Puede que creas que el último Dodge Charger puede ser la oveja negra de la familia, por el solo hecho de ser eléctrico. Pero mucho antes, existió una generación disruptiva que rompió todo lo que se supone, debería de ser este muscle car.
El Charger apareció en 1966, y durante las tres primeras generaciones se consagró como uno de los muscle cars favoritos del mercado. Sin embargo, tal y como todos los miembros de su especie, la crisis del petróleo de 1973 impactó negativamente a este vehículo que de 1975 a 1978, periodo de vida de la cuarta generación, se transformó en un armatoste de lujo que se olvidó de la deportividad.
Debajo del cofre, no había un V8, es más, ni siquiera había cabida para V6 y es que se recurría a un cuatro cilindros SOHC de 2.2 litros con 84 caballos de fuerza. Si así, como lees, Dodge había creado un Charger, de tracción delantera con un L4 con menos de 100 caballos ¡un sacrilegio! … que era bastante común en los ochentas.
Obviamente, al estar firmada por Shelby, presumía una estética diferenciada con franjas, un body kit, rines deportivos y un sistema de escape de alto rendimiento que emitía un sonido más agresivo. Todo acorde a las tendencias de los ochentas.
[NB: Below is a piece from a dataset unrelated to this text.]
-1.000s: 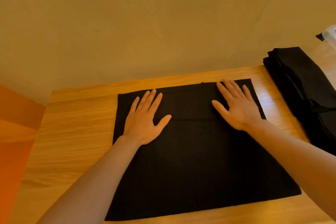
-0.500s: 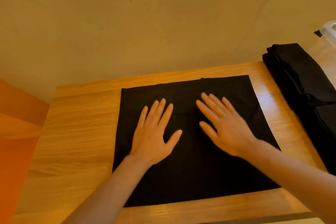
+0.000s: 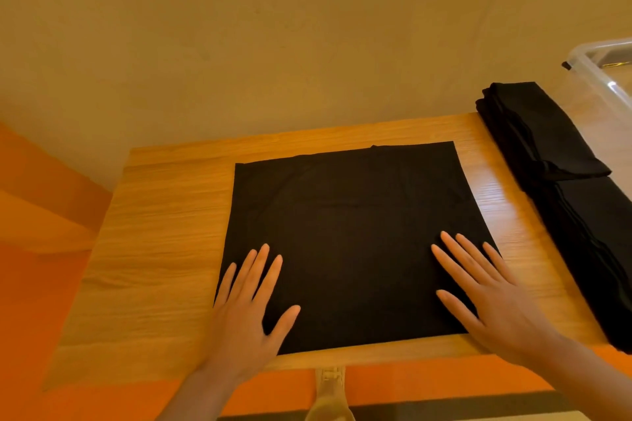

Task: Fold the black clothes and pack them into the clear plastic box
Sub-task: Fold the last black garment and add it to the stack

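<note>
Two hands lie flat on a black garment [image 3: 349, 232] that is spread as a neat, roughly square fold on the wooden desk [image 3: 164, 249]. The left hand [image 3: 248, 314] rests on the garment's near left corner, its fingers [image 3: 263, 263] straight and slightly spread, gripping nothing, with the little finger close to the cloth's left edge. The right hand [image 3: 489, 301] rests on the near right corner in the same way, fingers straight and splayed, palm down, its outer side reaching past the cloth's right edge. The garment's near edge runs just short of the desk's front edge. Along the right side of the desk, apart from the spread garment, sits a stack of folded black clothes [image 3: 564, 188]. Beyond that stack, at the far right edge of the view, stands the clear plastic box [image 3: 602, 68], only partly visible. Behind the desk rises a plain beige wall [image 3: 273, 27].
</note>
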The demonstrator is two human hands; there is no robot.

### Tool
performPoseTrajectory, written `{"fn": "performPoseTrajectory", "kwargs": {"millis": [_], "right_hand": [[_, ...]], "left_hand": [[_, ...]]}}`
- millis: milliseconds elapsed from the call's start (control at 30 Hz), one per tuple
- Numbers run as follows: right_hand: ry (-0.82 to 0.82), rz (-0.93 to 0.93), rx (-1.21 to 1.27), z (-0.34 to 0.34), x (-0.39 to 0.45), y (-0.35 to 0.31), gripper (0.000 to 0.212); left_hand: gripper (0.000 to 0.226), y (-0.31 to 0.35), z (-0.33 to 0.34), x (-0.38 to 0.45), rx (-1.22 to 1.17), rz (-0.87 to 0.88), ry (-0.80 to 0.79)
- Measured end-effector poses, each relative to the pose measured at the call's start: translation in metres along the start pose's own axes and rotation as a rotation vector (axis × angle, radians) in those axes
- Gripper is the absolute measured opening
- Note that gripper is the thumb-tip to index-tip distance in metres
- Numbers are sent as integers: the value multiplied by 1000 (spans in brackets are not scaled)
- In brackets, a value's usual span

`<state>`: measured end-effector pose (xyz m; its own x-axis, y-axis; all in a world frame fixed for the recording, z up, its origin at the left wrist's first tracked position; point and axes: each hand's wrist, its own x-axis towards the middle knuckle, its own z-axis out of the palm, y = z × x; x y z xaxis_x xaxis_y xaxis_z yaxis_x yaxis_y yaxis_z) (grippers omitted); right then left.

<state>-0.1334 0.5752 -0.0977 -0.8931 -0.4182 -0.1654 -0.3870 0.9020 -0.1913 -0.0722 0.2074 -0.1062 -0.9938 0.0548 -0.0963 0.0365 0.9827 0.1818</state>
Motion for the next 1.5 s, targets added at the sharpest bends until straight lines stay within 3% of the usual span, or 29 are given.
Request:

Sin embargo, la joya se la corona se presentó en 1987, cuando el Shelby Charger GLHS interrumpió en la escena. La principal característica era que el motor había sido potenciado hasta los 175 hp y 175 lb-pie, al mismo tiempo que solo podía hacer juego con una transmisión manual de cinco velocidades Getrag A555. Solo se construyeron mil unidades.
Este auto sería sustituido por el Dodge Shadow, el cual aprovechó mucha de su tecnología para dar vida a las legendarias versiones GTS, así como al icónico Shelby CSX, pero esa es otra historia.